--- THE TASK ---
Begin with the first line of the listing and quote every line through the one containing "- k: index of"; give only those lines.
START COLLECTED MATERIAL
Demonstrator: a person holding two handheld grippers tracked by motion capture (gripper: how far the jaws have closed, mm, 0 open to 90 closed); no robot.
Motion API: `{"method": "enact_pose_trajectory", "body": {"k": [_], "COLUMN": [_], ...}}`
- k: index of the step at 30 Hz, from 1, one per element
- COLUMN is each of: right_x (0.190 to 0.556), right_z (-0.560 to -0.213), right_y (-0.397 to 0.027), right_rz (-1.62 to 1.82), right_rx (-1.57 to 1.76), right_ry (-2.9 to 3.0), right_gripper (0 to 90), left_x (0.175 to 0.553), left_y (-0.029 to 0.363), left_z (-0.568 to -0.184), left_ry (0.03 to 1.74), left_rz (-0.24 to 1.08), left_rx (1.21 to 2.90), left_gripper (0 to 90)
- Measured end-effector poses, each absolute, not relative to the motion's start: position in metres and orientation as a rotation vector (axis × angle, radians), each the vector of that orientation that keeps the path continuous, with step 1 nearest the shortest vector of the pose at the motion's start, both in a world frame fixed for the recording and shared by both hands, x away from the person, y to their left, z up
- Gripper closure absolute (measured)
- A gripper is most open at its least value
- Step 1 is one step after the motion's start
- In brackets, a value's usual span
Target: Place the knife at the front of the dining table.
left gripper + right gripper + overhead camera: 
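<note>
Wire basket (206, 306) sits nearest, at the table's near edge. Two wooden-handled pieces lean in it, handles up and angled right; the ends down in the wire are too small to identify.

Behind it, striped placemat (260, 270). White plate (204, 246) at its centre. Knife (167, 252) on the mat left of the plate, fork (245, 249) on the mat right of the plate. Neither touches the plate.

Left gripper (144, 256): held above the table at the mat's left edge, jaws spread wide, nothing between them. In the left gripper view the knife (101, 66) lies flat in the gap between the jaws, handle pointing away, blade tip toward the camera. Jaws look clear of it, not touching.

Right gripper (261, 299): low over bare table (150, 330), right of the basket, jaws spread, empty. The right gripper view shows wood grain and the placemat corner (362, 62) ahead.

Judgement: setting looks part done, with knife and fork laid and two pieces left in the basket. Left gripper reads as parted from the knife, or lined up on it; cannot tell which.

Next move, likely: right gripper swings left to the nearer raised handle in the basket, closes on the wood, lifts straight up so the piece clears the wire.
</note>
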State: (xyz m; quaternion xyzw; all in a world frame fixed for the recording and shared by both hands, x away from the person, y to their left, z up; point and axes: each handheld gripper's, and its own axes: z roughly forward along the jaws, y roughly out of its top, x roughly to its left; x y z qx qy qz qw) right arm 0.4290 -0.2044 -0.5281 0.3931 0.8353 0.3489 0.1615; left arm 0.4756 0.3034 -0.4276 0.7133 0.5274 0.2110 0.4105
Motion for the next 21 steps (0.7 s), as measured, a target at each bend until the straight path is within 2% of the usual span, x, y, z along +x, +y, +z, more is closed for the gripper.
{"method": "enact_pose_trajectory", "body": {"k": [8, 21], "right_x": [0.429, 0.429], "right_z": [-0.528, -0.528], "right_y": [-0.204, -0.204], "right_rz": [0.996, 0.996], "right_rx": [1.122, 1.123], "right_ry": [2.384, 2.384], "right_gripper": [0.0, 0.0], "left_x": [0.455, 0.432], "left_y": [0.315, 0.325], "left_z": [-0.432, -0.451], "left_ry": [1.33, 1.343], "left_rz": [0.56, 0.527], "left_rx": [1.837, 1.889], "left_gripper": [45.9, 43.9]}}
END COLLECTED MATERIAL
--- RESPONSE FOR THIS EXERCISE ---
Demonstrator: a person holding two handheld grippers tracked by motion capture (gripper: how far the jaws have closed, mm, 0 open to 90 closed); no robot.
Motion API: `{"method": "enact_pose_trajectory", "body": {"k": [_], "COLUMN": [_], ...}}`
- k: index of the step at 30 Hz, from 1, one per element

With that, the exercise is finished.